Will Ellis a ignoré son premier panneau « no trespassing » en 2012 lorsqu’il s’est faufilé à travers la clôture entourant un vieil entrepôt à Red Hook, Brooklyn. Il a commencé à photographier l’intérieur pourri et a immédiatement été accroché.
« Je ne suis pas du tout un casse-cou, mais la première fois que je me suis faufilé, il y avait cette poussée d’adrénaline et ce sentiment d’aventure », dit Ellis. « J’étais aussi fasciné par les images à l’intérieur. Enfant, j’aimais tout ce qui était effrayant – Halloween était ma fête préférée et c’est quelque chose dont je ne me suis jamais débarrassé. »
De l’effrayant au bizarre, l’exploration par Ellis de l’abandon et de la décrépitude l’a conduit à documenter près de 50 lieux à travers New York et au-delà. Les images illustrent des écoles abandonnées, des asiles et des forts, ainsi que des chemins de fer et des fronts de mer. Il met constamment à jour son blog populaire, et une collection de 150 images a été publiée dans Abandoned NYC.
Ellis est devenu en quelque sorte un expert de la découverte des ruines cachées de la ville. Il glane beaucoup d’informations auprès d’autres « explorateurs urbains » qui postent leurs découvertes en ligne. Il utilise également Google Earth – s’il voit un bâtiment avec un arbre effondré à l’extérieur ou ce qui ressemble à des voitures abandonnées, c’est un signe certain qu’il n’y a personne à l’intérieur. En trois ans de spéléologie urbaine, il a réussi à éviter d’être arrêté. Il a parfois des démêlés avec des agents de sécurité, mais il part généralement quand ils le lui demandent et c’est tout. « Il est plus facile d’entrer que vous ne le pensez », dit-il.
Le photographe se munit généralement d’un appareil photo numérique, d’un trépied et de quelques objectifs architecturaux à bascule pour vraiment capturer les bâtiments dans toute leur gloire en ruine. La lumière est essentielle. Les fissures dans les fenêtres à panneaux et les trous dans le toit créent souvent une lumière contrastée et saturée que l’on ne voit nulle part ailleurs. Pour capter cette lumière délicate, Ellis fait parfois plusieurs expositions et les combine dans Photoshop. « La lumière est ce qui rend ces lieux si mystérieux et leur donne une sensation particulière », dit-il.
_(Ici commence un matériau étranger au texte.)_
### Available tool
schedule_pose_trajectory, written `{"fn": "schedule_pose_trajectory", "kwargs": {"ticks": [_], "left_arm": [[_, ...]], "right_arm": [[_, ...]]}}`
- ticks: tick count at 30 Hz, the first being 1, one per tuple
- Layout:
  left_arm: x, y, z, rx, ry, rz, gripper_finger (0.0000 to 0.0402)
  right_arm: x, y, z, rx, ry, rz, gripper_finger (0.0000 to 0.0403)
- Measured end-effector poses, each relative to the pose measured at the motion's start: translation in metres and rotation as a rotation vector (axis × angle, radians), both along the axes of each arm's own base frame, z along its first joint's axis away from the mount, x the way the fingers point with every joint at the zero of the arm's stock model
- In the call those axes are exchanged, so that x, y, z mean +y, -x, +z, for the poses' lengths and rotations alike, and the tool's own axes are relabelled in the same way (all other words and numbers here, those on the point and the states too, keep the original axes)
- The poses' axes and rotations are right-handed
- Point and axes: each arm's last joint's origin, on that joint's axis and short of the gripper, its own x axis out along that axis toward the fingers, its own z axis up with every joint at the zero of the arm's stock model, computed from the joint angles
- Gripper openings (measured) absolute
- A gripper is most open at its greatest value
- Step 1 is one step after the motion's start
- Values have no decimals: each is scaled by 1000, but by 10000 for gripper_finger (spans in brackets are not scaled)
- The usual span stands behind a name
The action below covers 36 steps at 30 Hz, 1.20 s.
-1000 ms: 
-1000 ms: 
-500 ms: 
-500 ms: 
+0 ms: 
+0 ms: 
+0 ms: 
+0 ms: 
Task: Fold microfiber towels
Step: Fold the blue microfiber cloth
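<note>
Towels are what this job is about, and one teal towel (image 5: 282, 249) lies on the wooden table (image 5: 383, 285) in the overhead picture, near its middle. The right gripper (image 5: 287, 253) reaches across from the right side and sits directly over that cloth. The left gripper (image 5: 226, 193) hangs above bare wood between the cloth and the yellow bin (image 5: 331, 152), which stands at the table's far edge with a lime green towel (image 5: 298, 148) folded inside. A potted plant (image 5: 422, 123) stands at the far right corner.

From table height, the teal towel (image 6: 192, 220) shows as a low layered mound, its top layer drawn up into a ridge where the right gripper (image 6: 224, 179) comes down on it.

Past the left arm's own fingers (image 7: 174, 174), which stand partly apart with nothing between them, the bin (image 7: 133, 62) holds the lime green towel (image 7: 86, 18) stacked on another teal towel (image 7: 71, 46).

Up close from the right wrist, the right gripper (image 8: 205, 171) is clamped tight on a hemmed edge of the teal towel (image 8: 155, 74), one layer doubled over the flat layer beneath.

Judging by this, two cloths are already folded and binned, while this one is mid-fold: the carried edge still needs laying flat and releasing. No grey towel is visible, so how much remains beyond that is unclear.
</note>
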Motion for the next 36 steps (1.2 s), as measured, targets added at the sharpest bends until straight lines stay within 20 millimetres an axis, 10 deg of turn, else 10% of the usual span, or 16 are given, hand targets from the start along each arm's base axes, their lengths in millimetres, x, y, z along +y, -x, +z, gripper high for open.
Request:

Alors que certains pourraient qualifier ce travail de « ruin porn » classique –fétichisant la décrépitude urbaine dans les villes qui ont connu des temps difficiles–, Ellis adopte un point de vue plus anthropologique. Le photographe s’intéresse davantage à l’histoire en voie de disparition de la structure et aux histoires qu’elle raconte. Ellis effectue des recherches approfondies sur chaque lieu, associant les images magnifiques et sordides à des récits tout aussi fascinants sur leur passé. Pour certains bâtiments comme le Harlem Renaissance Ballroom ou l’usine Domino Sugar de Williamsburg, les photos sont souvent un mémorial avant leur démolition.
Alors que New York poursuit son réaménagement incessant, Ellis dit qu’il devient plus difficile de trouver de nouveaux endroits à photographier. Il voyage désormais au-delà des cinq arrondissements, notamment dans des endroits comme Long Island et le New Jersey. Ellis dit qu’il a dû se déplacer plus loin s’il voulait continuer à trouver du matériel pour son blog. La recherche est sans fin.
« À ce stade, je suis surtout à court de lieux déjà découverts, alors je dois définitivement creuser un peu plus », dit-il.